Over 560 soldiers from Ukraine’s National Guard, a force that includes the Azov regiment currently holed up in Mariupol’s steelworks, have been killed since the war with Russia began, its leader said Wednesday.
Besides the 561 dead, an additional 1,697 troops had been wounded since the invasion began on February 24, National Guard chief Oleksiy Nadtochy said in an online briefing.
Wednesday’s statement marked a rare move as both Ukrainian and Russian officials have been tight-lipped about their losses in the war.
Figures about troops killed in battle have very rarely been released by Ukrainian officials, with neither the defense ministry in Kyiv nor its counterpart in Moscow offering any information on their own military losses.
In mid-April, President Volodymyr Zelenskyy said between 2,500 and 3,000 Ukrainian soldiers had been killed while around 10,000 others had been wounded, admitting it was “difficult to say how many of them would survive.”
Ukraine’s National Guard, which falls under the interior ministry, was created in March 2014 as Russia seized control of the Black Sea peninsula of Crimea and massed troops on Ukraine’s eastern border.
By law, it can have up to 60,000 soldiers in its ranks and has notably absorbed several self-defense groups that were on the front line of the 2014 Maidan revolution, as well as various nationalist outfits like Azov.
Previously known as the “Azov Battalion,” the unit was created in 2014 by far-right activists and first deployed against pro-Russian separatists in eastern Ukraine.
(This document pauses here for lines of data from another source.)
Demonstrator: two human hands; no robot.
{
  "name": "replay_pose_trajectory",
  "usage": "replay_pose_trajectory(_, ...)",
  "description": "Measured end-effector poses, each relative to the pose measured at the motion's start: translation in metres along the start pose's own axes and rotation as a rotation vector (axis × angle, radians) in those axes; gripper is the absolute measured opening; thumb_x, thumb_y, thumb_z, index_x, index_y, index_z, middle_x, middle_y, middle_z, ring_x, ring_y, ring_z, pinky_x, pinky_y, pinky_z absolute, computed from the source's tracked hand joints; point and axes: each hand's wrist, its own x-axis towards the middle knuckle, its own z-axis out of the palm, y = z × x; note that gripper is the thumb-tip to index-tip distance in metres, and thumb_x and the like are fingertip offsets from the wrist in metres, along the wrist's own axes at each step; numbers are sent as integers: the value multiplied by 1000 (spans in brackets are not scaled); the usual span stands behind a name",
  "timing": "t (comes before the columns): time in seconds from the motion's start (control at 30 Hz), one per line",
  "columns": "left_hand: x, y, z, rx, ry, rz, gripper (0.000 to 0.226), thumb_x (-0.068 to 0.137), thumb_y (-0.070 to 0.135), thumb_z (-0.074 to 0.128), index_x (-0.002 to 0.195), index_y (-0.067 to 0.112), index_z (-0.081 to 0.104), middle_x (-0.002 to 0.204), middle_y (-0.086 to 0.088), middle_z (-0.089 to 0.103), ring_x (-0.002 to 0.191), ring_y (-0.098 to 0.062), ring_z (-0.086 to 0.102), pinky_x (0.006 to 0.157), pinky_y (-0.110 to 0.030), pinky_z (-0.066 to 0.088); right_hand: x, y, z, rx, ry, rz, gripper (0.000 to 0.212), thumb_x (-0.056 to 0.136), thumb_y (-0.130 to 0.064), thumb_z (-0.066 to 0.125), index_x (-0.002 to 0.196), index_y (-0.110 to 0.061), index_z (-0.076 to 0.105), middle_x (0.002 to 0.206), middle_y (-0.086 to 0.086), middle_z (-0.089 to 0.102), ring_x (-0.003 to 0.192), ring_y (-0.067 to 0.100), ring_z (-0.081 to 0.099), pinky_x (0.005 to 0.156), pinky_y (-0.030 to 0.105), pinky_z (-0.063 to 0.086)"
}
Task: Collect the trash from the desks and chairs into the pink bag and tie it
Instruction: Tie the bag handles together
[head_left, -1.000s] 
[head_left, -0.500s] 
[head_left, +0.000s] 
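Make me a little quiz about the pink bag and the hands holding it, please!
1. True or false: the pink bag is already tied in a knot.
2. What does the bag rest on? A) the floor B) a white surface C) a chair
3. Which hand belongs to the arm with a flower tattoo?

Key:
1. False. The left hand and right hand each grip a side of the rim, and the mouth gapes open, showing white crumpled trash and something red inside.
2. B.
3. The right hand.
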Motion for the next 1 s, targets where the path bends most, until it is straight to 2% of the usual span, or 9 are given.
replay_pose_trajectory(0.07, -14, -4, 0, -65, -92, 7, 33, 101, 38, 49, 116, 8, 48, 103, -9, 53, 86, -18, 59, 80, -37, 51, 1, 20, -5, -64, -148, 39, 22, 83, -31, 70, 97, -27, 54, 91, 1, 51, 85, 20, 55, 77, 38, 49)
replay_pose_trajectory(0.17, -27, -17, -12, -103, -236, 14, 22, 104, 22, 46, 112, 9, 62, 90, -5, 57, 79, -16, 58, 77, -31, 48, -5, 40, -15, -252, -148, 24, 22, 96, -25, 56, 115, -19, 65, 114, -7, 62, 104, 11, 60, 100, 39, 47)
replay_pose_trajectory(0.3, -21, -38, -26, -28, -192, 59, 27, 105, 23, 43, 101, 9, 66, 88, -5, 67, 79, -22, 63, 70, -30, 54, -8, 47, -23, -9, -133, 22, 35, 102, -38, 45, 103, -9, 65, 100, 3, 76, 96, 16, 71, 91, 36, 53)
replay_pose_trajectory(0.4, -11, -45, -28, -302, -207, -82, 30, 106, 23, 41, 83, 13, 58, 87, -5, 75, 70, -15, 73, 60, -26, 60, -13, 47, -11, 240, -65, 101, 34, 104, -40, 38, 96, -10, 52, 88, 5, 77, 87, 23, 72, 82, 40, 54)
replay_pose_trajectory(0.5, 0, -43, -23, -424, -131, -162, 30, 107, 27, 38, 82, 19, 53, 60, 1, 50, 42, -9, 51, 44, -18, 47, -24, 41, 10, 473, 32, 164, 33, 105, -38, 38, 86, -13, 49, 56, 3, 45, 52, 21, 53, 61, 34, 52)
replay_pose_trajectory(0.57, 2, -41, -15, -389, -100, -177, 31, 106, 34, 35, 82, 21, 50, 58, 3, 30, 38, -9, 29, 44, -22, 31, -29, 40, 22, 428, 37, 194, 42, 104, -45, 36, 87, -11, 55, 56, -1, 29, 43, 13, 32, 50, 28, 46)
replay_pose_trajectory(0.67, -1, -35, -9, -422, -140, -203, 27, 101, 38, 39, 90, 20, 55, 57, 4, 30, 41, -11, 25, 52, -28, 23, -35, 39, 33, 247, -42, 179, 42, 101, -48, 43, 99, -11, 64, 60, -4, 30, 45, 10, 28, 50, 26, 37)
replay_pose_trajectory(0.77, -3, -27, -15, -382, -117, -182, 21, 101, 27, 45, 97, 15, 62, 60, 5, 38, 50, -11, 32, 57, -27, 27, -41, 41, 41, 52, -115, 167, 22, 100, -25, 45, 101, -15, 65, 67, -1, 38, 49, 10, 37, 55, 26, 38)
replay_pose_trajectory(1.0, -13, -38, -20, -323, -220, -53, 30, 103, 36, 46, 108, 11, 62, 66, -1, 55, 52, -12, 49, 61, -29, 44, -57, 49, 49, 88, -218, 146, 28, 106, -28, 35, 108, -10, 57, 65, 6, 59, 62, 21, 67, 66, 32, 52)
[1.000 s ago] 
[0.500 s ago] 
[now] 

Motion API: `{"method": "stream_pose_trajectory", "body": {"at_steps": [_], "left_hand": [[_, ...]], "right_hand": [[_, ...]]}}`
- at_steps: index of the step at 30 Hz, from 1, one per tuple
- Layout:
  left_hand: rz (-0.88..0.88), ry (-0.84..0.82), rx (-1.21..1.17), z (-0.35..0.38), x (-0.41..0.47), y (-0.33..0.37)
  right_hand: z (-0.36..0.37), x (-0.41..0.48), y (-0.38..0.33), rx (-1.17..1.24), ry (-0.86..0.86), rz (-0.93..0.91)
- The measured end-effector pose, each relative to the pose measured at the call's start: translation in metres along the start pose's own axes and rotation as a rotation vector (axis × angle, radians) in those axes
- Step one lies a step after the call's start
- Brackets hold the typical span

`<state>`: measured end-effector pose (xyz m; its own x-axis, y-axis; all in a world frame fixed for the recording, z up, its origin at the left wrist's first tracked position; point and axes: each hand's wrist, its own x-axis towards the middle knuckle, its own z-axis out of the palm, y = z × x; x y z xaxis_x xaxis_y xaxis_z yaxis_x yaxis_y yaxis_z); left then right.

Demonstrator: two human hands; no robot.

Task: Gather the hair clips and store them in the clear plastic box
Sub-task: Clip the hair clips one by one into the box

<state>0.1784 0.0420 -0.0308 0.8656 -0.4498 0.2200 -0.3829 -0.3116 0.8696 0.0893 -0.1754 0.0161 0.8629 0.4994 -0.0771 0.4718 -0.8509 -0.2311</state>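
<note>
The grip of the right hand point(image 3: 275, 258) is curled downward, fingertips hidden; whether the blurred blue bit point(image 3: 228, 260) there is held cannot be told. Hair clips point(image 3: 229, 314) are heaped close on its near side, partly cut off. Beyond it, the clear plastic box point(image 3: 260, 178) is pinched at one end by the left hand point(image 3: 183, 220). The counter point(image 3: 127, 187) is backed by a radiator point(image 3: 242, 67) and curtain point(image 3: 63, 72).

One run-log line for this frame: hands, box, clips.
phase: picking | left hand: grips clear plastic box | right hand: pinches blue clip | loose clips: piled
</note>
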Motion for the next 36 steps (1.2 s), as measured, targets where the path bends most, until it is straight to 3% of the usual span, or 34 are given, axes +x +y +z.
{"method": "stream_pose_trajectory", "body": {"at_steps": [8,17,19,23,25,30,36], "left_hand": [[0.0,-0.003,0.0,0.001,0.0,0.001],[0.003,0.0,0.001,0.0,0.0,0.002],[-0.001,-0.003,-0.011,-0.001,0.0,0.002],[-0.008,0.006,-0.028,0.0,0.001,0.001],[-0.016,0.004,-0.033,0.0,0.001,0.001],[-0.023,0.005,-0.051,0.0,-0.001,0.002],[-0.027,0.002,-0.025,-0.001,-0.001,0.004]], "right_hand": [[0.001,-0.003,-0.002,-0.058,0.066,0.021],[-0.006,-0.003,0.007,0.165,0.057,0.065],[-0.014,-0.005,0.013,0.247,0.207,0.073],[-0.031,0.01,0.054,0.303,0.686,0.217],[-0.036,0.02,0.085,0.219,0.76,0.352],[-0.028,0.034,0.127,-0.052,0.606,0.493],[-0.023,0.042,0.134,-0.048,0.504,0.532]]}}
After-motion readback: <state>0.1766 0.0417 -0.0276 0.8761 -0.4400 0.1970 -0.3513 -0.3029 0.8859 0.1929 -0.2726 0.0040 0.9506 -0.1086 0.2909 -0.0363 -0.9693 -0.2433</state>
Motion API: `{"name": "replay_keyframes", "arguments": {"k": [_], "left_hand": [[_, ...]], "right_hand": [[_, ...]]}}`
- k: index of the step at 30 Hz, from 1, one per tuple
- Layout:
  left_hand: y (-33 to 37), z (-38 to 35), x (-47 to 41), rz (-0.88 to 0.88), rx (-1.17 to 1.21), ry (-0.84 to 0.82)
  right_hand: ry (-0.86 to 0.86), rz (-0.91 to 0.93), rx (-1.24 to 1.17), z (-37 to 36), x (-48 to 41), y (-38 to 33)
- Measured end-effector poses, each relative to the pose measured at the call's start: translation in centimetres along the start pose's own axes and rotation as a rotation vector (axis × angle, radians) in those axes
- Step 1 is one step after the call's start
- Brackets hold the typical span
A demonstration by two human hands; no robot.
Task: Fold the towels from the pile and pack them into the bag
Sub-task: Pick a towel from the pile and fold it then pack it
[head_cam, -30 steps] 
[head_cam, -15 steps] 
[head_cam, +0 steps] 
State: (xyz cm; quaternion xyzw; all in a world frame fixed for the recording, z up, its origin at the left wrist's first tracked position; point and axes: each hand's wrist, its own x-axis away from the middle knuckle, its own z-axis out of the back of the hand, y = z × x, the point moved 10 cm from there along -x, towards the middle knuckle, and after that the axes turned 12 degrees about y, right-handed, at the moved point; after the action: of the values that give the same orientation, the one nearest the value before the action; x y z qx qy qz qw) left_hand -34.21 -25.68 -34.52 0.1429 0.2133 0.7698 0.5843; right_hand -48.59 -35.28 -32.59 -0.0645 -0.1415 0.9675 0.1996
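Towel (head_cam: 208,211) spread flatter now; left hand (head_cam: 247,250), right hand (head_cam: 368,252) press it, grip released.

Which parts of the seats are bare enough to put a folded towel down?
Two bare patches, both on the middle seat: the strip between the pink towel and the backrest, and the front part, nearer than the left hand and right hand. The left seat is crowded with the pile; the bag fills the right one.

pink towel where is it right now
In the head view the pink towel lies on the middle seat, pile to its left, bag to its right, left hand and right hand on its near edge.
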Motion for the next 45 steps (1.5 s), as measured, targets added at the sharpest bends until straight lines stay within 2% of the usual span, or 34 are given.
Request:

It has since shaken off the far-right ideology and been integrated into the National Guard, experts say. It is now known as the “Azov Regiment” and has a reputation for being a tough fighting unit.
Kyiv on Tuesday said more than 1,000 fighters remained trapped inside the besieged Azovstal steel plant in the southern port city of Mariupol, hundreds of whom are injured.
Some Azov soldiers have also died at the plant, but it remained unclear how many.